Data extracted from a collection

□ □ □ □ □ □ □

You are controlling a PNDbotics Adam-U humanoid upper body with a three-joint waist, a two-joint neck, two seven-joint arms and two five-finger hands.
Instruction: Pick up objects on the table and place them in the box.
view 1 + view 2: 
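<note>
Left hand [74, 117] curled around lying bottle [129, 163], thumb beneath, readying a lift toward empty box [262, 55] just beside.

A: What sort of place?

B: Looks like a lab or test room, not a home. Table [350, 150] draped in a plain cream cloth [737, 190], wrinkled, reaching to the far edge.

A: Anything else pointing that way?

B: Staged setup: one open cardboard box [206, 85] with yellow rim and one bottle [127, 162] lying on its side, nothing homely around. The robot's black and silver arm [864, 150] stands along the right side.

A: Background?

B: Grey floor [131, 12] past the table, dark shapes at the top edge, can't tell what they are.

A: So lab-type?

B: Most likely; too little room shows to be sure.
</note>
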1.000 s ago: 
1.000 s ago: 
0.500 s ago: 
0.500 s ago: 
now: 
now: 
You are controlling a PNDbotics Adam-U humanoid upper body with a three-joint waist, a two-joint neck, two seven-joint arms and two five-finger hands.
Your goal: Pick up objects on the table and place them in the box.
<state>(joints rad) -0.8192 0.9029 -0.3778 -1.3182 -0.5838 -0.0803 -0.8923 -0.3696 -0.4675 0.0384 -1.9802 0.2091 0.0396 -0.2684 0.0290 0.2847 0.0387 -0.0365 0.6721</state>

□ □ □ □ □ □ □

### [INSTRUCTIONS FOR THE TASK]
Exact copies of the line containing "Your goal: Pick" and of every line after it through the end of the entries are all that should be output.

### [WRITTEN REPLY]
Your goal: Pick up objects on the table and place them in the box.
<state>(joints rad) -0.8192 0.9029 -0.3778 -1.3182 -0.5838 -0.0803 -0.8923 -0.3696 -0.4675 0.0384 -1.9802 0.2091 0.0396 -0.2684 0.0290 0.2847 0.0387 -0.0365 0.6721</state>

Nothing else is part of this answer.